From: | Andres Freund <andres(at)anarazel(dot)de> |
---|---|
To: | Andrew Gierth <andrew(at)tao11(dot)riddles(dot)org(dot)uk> |
Cc: | pgsql-hackers <pgsql-hackers(at)postgresql(dot)org>, Greg Stark <stark(at)mit(dot)edu>, Jim Nasby <Jim(dot)Nasby(at)BlueTreble(dot)com>, Tom Lane <tgl(at)sss(dot)pgh(dot)pa(dot)us>, Heikki Linnakangas <hlinnakangas(at)vmware(dot)com>, Josh Berkus <josh(at)agliodbs(dot)com>, Andres Freund <andres(at)2ndquadrant(dot)com>, Greg Sabino Mullane <greg(at)turnstep(dot)com>, Marti Raudsepp <marti(at)juffo(dot)org>, Noah Misch <noah(at)leadboat(dot)com>, Tomas Vondra <tv(at)fuzzy(dot)cz>, Atri Sharma <atri(dot)jiit(at)gmail(dot)com>, Svenne Krap <svenne(at)krap(dot)dk> |
Subject: | Re: Final Patch for GROUPING SETS |
Date: | 2015-05-12 03:36:19 |
Message-ID: | 20150512033619.GD32151@alap3.anarazel.de |
Views: | Raw Message | Whole Thread | Download mbox | Resend email |
Thread: | |
Lists: | pgsql-hackers |
On 2015-04-30 05:35:26 +0100, Andrew Gierth wrote:
> >>>>> "Andres" == Andres Freund <andres(at)anarazel(dot)de> writes:
>
> Andres> This is not a real review. I'm just scanning through the
> Andres> patch, without reading the thread, to understand if I see
> Andres> something "worthy" of controversy. While scanning I might have
> Andres> a couple observations or questions.
>
> >> + * A list of grouping sets which is structurally equivalent to a ROLLUP
> >> + * clause (e.g. (a,b,c), (a,b), (a)) can be processed in a single pass over
> >> + * ordered data. We do this by keeping a separate set of transition values
> >> + * for each grouping set being concurrently processed; for each input tuple
> >> + * we update them all, and on group boundaries we reset some initial subset
> >> + * of the states (the list of grouping sets is ordered from most specific to
> >> + * least specific). One AGG_SORTED node thus handles any number of grouping
> >> + * sets as long as they share a sort order.
>
> Andres> Found "initial subset" not very clear, even if I probably
> Andres> guessed the right meaning.
>
> How about:
>
> * [...], and on group boundaries we reset those states
> * (starting at the front of the list) whose grouping values have
> * changed (the list of grouping sets is ordered from most specific to
> * least specific). One AGG_SORTED node thus handles any number [...]
sounds good.
> >> + * To handle multiple grouping sets that _don't_ share a sort order, we use
> >> + * a different strategy. An AGG_CHAINED node receives rows in sorted order
> >> + * and returns them unchanged, but computes transition values for its own
> >> + * list of grouping sets. At group boundaries, rather than returning the
> >> + * aggregated row (which is incompatible with the input rows), it writes it
> >> + * to a side-channel in the form of a tuplestore. Thus, a number of
> >> + * AGG_CHAINED nodes are associated with a single AGG_SORTED node (the
> >> + * "chain head"), which creates the side channel and, when it has returned
> >> + * all of its own data, returns the tuples from the tuplestore to its own
> >> + * caller.
>
> Andres> This paragraph deserves to be expanded imo.
>
> OK, but what in particular needs clarifying?

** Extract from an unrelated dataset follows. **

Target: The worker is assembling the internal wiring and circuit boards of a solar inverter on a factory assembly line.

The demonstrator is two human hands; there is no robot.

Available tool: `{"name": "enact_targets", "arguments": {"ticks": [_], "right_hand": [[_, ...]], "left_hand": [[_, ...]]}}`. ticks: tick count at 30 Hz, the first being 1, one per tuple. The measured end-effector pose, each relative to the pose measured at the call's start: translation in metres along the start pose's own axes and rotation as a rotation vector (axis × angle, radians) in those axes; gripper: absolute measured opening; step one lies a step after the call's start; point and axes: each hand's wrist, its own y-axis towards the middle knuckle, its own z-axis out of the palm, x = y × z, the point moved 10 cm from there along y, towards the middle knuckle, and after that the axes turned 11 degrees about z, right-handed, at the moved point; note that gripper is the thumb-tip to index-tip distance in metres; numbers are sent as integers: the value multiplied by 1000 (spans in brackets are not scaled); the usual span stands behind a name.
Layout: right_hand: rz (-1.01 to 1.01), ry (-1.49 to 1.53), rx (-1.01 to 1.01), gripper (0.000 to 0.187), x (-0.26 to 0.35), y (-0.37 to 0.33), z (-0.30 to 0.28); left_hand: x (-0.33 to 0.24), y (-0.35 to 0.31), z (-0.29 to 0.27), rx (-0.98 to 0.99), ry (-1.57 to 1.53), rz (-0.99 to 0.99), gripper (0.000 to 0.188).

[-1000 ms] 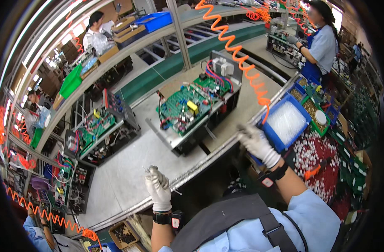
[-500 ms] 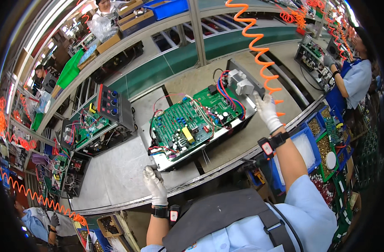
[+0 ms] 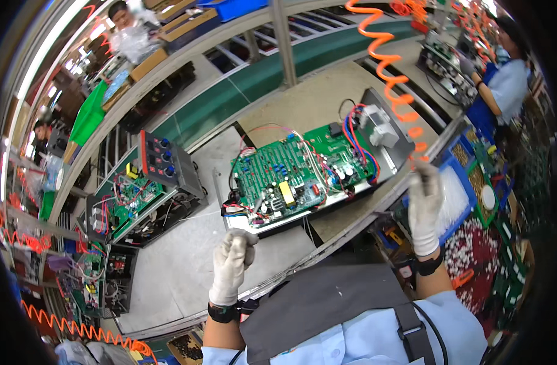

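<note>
A green circuit board (image 3: 278,173) with coloured wires, a yellow block-shaped part and white connectors lies in an open metal chassis (image 3: 395,159). The chassis rests slantwise on the workbench (image 3: 169,277). My left hand (image 3: 231,266), in a white glove with grey fingertips, is just in front of the chassis's near left corner. Its fingers are curled closed; whatever they may hold is hidden. Over the bench's front edge, right of the chassis and apart from it, is my right hand (image 3: 424,210) in a matching glove. Motion smears its fingers.
A second unit with a knobbed front panel (image 3: 163,159) stands left of the chassis. An orange coiled hose (image 3: 393,76) hangs over the chassis's right end. Blue bins (image 3: 460,201) of small parts stand at right. A co-worker (image 3: 504,85) handles another unit at far right.
My right hand has left the chassis's right end and come back toward me over the bench edge. My left hand has drawn slightly off the near left corner. The view has shifted.
</note>
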Motion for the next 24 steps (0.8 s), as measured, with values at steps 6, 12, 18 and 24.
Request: {"name": "enact_targets", "arguments": {"ticks": [6,12,18,24], "right_hand": [[394,596,990,27,79,-68,147],[384,568,810,21,65,-38,135],[394,337,1061,17,70,-44,155],[39,276,1303,19,89,-93,188]], "left_hand": [[-1,13,66,251,75,10,41],[21,7,66,249,229,-7,31],[-20,10,50,-17,441,57,38],[22,-9,67,199,418,-115,26]]}}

I'm not sure ;). I obviously was a bit tired...
> Andres> Are you intending to resolve this before an eventual commit?
...
> Andres> Possibly after the 'structural' issues are resolved? Or do you
> Andres> think this can safely be put of for another release?
>
> I think the feature is useful even without AGG_HASHED, even though that
> means it can sometimes be beaten on performance by using UNION ALL of
> many separate GROUP BYs; but I'd defer to the opinions of others on that
> point.
I agree.
> Andres> * Arguably this converts the execution *tree* into a DAG. Tom
> Andres> seems to be rather uncomfortable with that. I am wondering
> Andres> whether this really is a big deal - essentially this only
> Andres> happens in a relatively 'isolated' part of the tree right?
> Andres> I.e. if those chained together nodes were considered one node,
> Andres> there would not be any loops? Additionally, the way
> Andres> parametrized scans works already essentially "violates" the
> Andres> tree paradigma somewhat.
>
> The major downsides as I see them with the current approach are:
>
> 1. It makes plans (and hence explain output) nest very deeply if you
> have complex grouping sets (especially cubes with high dimensionality).

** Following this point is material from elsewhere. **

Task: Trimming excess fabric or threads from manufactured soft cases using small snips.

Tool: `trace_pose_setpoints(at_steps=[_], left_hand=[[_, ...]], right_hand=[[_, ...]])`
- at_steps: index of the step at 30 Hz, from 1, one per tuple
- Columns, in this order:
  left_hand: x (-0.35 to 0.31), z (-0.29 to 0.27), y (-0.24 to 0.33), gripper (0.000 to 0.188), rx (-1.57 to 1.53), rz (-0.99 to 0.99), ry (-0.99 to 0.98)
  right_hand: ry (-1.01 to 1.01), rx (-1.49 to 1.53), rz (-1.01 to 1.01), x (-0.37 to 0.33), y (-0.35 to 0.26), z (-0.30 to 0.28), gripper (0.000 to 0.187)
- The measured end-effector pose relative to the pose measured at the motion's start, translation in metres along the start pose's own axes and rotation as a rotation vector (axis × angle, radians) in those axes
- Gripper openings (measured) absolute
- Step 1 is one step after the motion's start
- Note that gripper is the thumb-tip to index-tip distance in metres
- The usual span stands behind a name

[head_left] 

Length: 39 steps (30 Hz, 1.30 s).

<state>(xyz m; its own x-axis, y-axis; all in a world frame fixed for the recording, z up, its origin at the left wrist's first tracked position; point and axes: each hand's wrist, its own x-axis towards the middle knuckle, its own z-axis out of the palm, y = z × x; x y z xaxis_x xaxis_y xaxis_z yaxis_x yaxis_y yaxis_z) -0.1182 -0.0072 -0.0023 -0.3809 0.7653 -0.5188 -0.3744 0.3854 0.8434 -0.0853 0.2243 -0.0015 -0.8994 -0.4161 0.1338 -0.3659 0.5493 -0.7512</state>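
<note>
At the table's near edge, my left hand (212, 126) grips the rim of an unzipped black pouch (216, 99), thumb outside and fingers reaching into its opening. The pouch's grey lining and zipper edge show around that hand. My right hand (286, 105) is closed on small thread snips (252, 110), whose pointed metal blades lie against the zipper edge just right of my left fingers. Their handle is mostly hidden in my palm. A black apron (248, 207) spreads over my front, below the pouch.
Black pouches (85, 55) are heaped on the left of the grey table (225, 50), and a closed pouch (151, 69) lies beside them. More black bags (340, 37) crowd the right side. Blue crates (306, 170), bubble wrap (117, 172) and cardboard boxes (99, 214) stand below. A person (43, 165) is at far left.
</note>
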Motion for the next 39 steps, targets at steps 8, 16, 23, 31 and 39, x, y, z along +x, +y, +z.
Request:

That doesn't concern me overly much. If we feel the need to fudge the
explain output we certainly can.
> 2. A union-based approach would have a chance of including AGG_HASHED
> support without any significant code changes, just by using one HashAgg
> node per qualifying grouping set. However, this would be potentially
> significantly slower than teaching HashAgg to do multiple grouping sets,
> and memory usage would be an issue.
Your "however" imo pretty much disqualifies that as an argument.

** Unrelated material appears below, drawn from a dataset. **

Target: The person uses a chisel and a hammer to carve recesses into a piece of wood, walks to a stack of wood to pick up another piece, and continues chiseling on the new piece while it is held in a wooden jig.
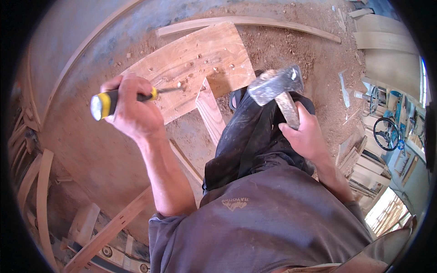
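Observation:
My left hand is wrapped round the black and yellow handle of a chisel. The chisel lies nearly level, its metal blade pointing right over a flat wooden board. Whether the tip touches the wood, I cannot tell. Small chips and dark spots are scattered over the board's face. In my right hand is a hammer, gripped by its wooden handle. Its worn metal head is raised above my knees, right of the board and apart from the chisel. A lighter wooden piece angles down from the board's near edge.
A long wooden strip lies behind the board on the chip-strewn floor. Lengths of timber stand at the lower left. On the right are stacked panels and a machine with a black handwheel.

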`<state>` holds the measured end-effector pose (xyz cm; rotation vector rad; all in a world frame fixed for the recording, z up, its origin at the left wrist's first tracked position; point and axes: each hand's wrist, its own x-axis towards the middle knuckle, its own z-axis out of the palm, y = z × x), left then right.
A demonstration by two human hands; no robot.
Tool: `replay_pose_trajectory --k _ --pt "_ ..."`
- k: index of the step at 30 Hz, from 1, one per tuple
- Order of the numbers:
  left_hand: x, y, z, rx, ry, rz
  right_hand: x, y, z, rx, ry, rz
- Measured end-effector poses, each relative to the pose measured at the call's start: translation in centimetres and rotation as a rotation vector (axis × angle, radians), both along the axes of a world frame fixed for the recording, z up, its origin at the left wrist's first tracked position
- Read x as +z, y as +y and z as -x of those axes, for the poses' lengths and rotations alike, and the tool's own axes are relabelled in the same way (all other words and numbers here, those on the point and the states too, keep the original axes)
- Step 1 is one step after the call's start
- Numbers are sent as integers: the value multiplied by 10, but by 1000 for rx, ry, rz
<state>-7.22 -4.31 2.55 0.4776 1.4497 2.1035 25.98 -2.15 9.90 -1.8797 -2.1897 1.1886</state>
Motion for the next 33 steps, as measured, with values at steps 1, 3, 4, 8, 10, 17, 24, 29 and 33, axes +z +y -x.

> The obvious alternative is this:
>
> -> CTE x
> -> entire input subplan here
> -> Append
> -> GroupAggregate
> -> Sort
> -> CTE Scan x
> -> GroupAggregate
> -> Sort
> -> CTE Scan x
> -> HashAggregate
> -> CTE Scan x
> [...]
>
> which was basically what we expected to do originally. But all of the
> existing code to deal with CTE / CTEScan is based on the assumption that
> each CTE has a rangetable entry before planning starts, and it is
> completely non-obvious how to arrange to generate such CTEs on the fly
> while planning. Tom offered in December to look into that aspect for
> us, and of course we've heard nothing about it since.
I find Noah's argument about this kind of structure pretty
convincing. We'd either increase the number of reads, or baloon the
amount of memory if we'd manage to find a structure that'd allow several
of the aggregates to be computed at the same time.
Looking at this some more, I do think the current structure makes sense.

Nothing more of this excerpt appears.